__WHAT TO DO__
Some of the lines below need repeating. Reproduce exactly those between the lines holding "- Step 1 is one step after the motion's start" and "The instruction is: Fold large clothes", inclusive.
*** Opening DATA EXTRACT ***
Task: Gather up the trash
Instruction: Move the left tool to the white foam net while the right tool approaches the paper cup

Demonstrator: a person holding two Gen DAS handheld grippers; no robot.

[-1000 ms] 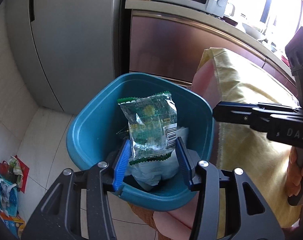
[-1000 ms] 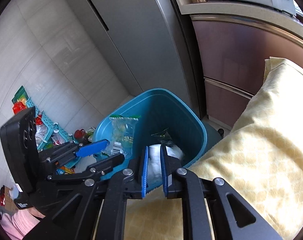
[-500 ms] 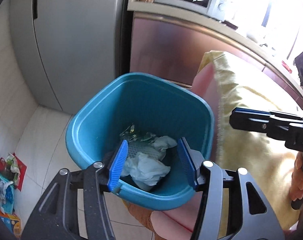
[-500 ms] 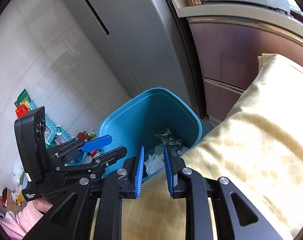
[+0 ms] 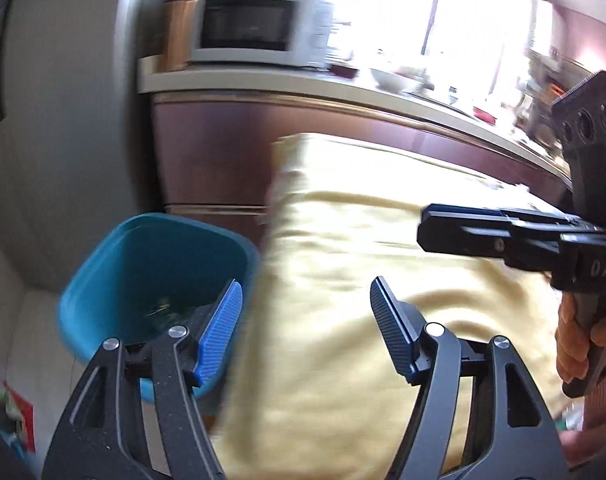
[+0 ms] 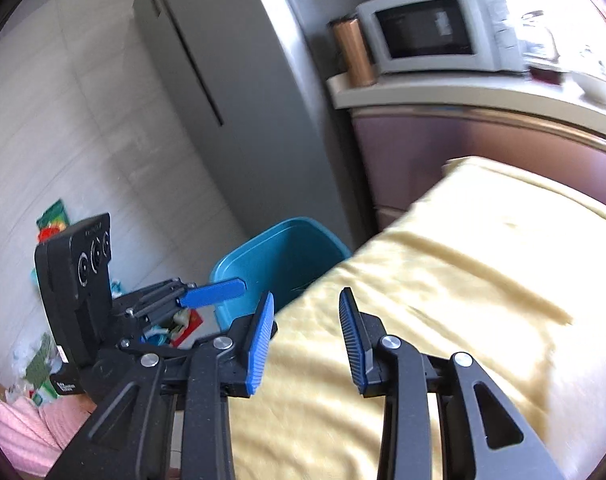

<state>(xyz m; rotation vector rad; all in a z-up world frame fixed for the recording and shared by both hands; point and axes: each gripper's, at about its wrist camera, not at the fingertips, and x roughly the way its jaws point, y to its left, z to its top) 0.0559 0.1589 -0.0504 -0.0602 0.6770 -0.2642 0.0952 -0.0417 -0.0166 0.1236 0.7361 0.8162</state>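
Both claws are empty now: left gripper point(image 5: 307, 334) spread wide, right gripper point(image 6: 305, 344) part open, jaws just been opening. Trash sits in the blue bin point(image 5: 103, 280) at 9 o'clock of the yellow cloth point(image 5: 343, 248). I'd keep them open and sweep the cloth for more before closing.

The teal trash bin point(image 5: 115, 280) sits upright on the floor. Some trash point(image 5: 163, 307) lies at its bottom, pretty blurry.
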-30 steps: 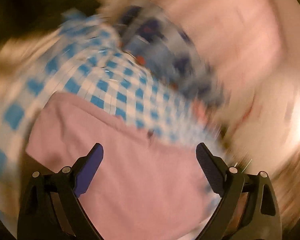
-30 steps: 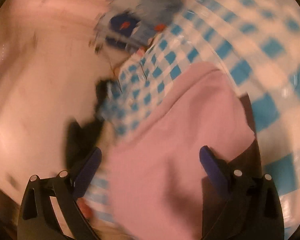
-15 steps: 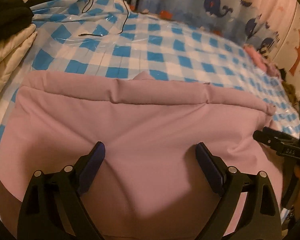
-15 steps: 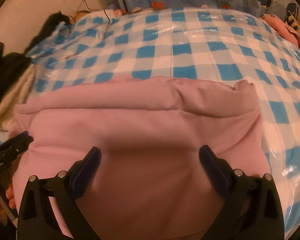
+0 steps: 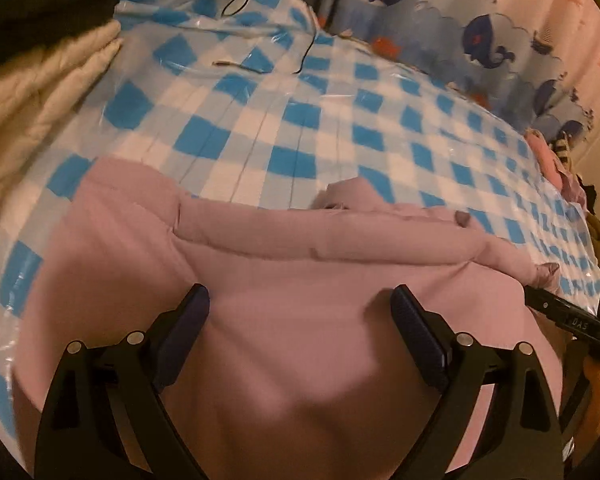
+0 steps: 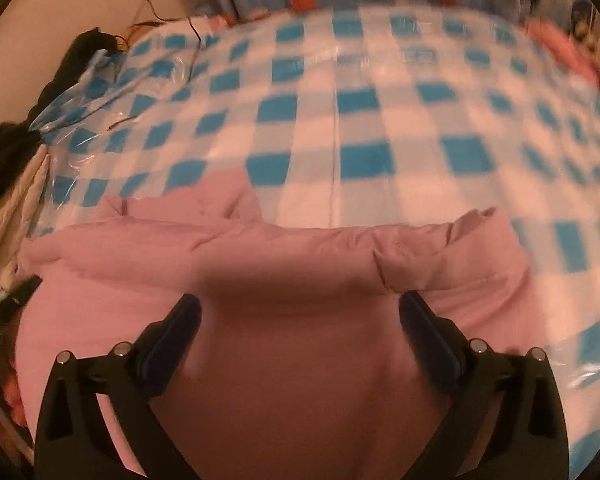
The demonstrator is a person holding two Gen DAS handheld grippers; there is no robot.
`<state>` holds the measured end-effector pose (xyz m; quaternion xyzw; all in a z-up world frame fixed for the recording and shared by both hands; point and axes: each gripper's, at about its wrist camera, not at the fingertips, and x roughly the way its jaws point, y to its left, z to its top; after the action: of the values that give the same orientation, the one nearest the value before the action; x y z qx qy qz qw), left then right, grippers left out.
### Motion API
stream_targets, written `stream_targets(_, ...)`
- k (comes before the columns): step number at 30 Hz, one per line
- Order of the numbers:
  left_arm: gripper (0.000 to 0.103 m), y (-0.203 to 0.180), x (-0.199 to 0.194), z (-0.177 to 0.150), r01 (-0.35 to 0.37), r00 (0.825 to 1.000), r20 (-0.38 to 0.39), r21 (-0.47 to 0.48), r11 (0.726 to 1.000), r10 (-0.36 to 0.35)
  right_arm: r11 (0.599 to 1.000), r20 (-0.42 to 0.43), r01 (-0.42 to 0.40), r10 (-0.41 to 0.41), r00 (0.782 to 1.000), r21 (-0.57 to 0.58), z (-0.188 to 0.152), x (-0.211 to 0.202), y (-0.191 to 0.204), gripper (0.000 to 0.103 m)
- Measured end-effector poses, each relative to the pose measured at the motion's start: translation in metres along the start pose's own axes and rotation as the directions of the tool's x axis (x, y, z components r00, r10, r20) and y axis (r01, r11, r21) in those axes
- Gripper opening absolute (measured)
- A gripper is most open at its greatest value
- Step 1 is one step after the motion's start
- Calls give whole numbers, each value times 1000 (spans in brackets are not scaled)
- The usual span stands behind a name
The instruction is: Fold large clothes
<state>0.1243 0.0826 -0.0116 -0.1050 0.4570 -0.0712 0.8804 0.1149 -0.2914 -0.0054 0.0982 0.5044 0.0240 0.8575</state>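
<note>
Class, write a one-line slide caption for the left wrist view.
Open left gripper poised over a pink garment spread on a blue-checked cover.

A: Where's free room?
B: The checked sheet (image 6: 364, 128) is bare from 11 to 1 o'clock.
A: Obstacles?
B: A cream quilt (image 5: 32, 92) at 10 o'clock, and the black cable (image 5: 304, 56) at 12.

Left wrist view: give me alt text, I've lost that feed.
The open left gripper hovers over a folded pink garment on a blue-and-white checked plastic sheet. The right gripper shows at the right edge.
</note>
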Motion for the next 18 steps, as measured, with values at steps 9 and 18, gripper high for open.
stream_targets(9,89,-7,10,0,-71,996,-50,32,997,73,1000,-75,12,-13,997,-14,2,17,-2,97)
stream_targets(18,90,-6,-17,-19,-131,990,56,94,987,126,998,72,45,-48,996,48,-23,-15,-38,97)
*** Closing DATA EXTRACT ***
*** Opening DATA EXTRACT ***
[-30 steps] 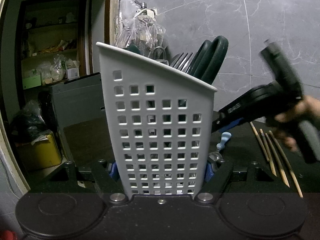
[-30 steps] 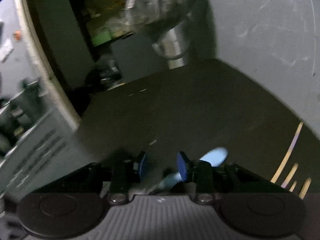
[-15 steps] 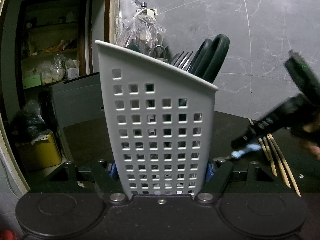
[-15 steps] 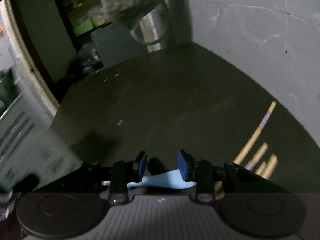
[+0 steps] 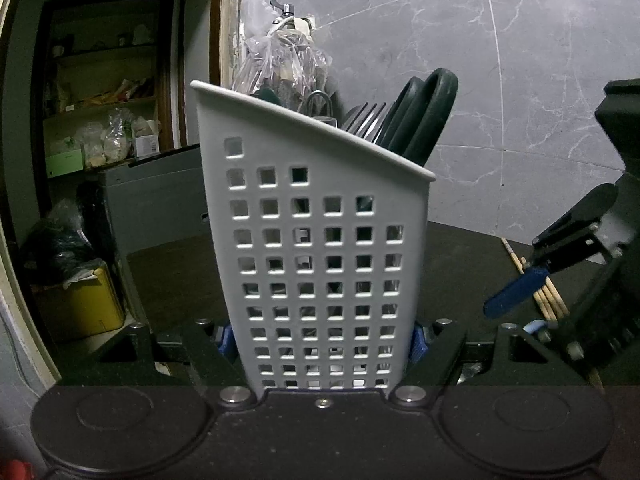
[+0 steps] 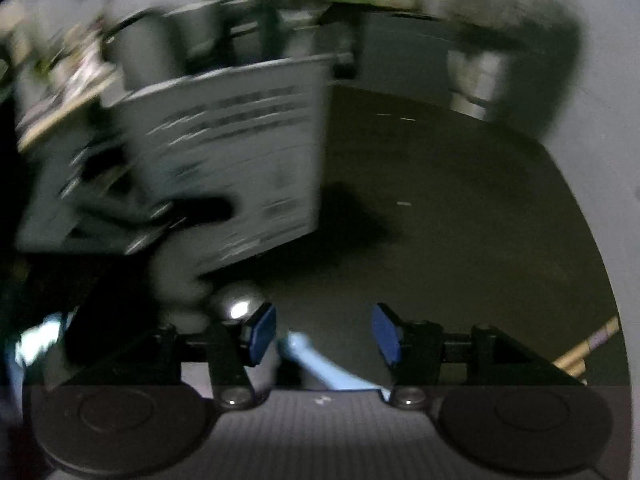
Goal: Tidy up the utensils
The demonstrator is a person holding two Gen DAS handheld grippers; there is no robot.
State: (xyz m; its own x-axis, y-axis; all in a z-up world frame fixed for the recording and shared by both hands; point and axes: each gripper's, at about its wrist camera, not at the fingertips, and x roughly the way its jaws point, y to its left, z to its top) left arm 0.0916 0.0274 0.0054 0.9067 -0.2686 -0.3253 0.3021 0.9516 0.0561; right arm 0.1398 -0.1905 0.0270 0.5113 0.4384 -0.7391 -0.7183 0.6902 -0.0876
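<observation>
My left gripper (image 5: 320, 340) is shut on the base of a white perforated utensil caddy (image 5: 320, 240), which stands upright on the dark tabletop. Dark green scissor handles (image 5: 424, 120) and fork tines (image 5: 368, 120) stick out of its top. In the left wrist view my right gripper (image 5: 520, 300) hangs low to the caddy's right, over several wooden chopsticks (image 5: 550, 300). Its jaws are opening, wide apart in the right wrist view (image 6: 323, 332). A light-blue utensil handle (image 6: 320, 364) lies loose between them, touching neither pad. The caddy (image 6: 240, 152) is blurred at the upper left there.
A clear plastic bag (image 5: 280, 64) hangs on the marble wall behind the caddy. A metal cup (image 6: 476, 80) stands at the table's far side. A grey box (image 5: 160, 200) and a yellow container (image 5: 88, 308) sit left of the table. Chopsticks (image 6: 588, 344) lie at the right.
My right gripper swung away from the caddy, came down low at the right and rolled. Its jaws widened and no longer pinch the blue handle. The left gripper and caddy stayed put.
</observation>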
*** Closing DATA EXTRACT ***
__REPLY__
- Step 1 is one step after the motion's start
- Calls give whole numbers, each value times 1000 (spans in brackets are not scaled)
- The usual span stands behind a name
The instruction is: Fold large clothes

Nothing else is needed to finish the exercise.